The problem with this purely quantitative approach is that it misses the great potential of collaboration: innovation.
Using a team, rather than an individual, isn’t just a way to get things done faster, it’s also a way to do things better, and do better things. Gone are the days when innovation was handled by management. Smart businesses know that idea generation, prototyping and testing happens on the ground, on the frontline, at the coalface — whatever cliche you prefer.
When viewed in this context, the shorter timeframes implied by the increased capacity in a team must necessarily expand. Why? Because innovation takes time.
You don’t know what you don’t know. Innovators understand the value of research, through resources, other people, practical experimentation, and so on. And good research — the kind that’s thorough, creative, collaborative, and gives the innovator time to build prototypes and test cases to reduce the risk of innovation to the business — takes time.
An iterative philosophy of innovation might shorten the time it takes to get your innovative idea up and running, but it still takes time, as do subsequent iterations of the idea.
We can’t innovate in a vacuum. Team-based innovators need opportunities to speak with other team members, to debate, contribute, conduct more research and report back on their findings.
They need to understand how the innovation they’re proposing will impact others’ work. What parts of their idea can others piggyback onto? What parts present potential risks or dependencies for others’ inputs?
Reflection and Planning
Most team leaders love a good plan, but we can easily underestimate the value of reflection.
Once a team member has conduced research, and discussed it with others, that person will need time to reflect on all that information if they’re to formulate a solid working plan to implement the innovation. Multiply that work by the number of people collaborating within your team, and it’s easy to see that reflection is both important and potentially time-consuming.
It’s true that reflective time isn’t bounded by the restrictions of the working day, but that doesn’t mean we can avoid allocating time for reflection at work.
Through reflection, the team can anticipate problems, mitigate risks, and pull together the strands of teamwork to make the implementation proceed smoothly. Skimp on reflective time — or ignore it altogether — and your increase the risk of having good innovations fail.
Managing Multiple Inputs
Innovating solo avoids many of the hassles of effectively integrating multiple inputs — inputs that may themselves be innovative (and therefore behave unpredictably), or may need to be integrated within an unprecedented system or framework (which in itself is unpredictable).
In the one-man-band, you know what you’ve created, and you know how it all needs to fit together. But innovative teams must manage the unpredictability of their individual innovations (and the processes by which they are developed), the unpredictability of the innovative system into which they fit, and the unpredictability of their colleagues’ innovations.
Communication is never perfect: a team member may believe they understand how something will work, but be surprised when they finally see the finished component.
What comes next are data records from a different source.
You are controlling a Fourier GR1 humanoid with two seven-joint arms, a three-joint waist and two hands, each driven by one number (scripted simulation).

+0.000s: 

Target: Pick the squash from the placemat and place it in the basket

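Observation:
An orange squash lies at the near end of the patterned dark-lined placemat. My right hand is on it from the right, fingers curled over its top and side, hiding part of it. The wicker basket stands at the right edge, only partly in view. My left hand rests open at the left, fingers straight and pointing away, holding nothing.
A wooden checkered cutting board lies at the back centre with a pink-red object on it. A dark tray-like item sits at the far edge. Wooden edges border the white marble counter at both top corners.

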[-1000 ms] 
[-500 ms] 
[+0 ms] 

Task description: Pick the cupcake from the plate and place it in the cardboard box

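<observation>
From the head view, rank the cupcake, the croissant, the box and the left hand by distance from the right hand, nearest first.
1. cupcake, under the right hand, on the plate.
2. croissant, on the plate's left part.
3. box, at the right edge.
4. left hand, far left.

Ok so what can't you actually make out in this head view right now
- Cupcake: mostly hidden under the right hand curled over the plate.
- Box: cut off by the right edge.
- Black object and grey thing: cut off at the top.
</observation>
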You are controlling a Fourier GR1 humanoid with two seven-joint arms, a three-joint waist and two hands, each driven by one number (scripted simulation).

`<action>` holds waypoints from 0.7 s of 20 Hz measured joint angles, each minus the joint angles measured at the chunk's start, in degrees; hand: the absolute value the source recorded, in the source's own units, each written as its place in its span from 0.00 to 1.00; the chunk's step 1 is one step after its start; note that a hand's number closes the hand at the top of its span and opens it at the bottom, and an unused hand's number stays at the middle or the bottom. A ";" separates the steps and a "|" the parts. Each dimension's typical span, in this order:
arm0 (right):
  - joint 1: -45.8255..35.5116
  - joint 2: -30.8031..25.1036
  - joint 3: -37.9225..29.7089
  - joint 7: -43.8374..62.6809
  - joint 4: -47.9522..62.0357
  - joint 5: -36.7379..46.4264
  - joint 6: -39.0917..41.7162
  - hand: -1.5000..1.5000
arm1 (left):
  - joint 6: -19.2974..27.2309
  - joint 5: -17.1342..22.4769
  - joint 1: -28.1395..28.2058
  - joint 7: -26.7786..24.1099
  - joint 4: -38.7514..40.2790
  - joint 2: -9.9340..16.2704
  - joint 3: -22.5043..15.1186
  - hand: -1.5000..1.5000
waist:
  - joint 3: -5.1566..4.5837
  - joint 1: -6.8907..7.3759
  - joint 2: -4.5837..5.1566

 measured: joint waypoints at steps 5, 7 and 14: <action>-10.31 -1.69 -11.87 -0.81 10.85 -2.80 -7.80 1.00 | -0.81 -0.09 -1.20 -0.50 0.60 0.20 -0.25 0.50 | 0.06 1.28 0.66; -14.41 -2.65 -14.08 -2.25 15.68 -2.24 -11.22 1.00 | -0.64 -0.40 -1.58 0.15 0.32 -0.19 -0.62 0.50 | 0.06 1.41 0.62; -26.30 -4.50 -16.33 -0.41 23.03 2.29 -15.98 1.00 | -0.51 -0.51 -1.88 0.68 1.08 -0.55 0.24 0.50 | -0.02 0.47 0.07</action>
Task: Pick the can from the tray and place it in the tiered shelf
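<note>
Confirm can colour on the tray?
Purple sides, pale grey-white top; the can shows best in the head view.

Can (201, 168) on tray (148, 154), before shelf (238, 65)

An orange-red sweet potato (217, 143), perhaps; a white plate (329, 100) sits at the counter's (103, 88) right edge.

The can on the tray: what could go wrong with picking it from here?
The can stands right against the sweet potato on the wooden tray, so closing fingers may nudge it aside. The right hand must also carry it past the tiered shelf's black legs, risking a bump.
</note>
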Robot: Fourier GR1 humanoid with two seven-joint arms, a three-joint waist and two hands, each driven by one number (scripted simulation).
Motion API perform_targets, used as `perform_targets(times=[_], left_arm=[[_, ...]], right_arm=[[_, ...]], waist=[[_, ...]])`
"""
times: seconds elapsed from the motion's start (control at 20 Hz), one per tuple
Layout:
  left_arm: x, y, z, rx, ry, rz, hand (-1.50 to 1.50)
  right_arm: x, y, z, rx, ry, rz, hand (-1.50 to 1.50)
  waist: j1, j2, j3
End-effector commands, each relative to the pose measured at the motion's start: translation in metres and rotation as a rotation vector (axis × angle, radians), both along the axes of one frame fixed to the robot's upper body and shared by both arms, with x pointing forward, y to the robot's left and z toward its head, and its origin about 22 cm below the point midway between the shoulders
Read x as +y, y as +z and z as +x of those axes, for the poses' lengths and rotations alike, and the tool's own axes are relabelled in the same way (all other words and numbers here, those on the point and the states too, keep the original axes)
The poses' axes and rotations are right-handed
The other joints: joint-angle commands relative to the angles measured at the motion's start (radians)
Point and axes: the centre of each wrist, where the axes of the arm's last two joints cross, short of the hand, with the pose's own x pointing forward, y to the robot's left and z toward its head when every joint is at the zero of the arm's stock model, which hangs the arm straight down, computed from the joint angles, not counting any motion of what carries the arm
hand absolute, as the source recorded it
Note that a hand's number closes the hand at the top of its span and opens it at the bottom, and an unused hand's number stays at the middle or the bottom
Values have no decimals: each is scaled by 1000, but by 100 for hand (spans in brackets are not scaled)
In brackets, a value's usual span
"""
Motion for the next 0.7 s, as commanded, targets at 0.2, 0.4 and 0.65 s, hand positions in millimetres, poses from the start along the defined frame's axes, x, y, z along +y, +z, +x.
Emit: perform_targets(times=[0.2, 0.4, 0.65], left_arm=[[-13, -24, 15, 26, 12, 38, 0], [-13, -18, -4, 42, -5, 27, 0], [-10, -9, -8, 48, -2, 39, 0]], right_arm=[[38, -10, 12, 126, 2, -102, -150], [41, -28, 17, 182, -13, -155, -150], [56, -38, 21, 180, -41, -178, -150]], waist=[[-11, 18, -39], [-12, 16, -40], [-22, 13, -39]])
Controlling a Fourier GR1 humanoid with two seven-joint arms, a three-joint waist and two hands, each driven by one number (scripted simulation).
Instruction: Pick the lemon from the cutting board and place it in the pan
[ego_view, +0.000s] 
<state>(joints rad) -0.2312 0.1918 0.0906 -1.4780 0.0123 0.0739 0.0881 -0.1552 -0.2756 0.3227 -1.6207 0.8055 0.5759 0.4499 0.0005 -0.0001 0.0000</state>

Using a transparent approach to innovation is a common way to lessen the likelihood of this eventuality, but it also takes time.
Making Collaborative Innovation Efficient
Plenty of techniques and tools have been developed to help us innovate more efficiently and more successfully. But it’s important that we understand the nature of team innovation if we’re to get the most out of the models we choose.
People are central to this equation. Smaller, more tightly-knit teams may be less likely to see each other as “human resources”, but it’s still important to understand how team members develop ideas individually and together, and to allow sufficient time for the less-visible aspects of those processes to take place.
How do you manage the time your team takes to innovate? Are you using a specific model for innovative collaboration, or are you winging it?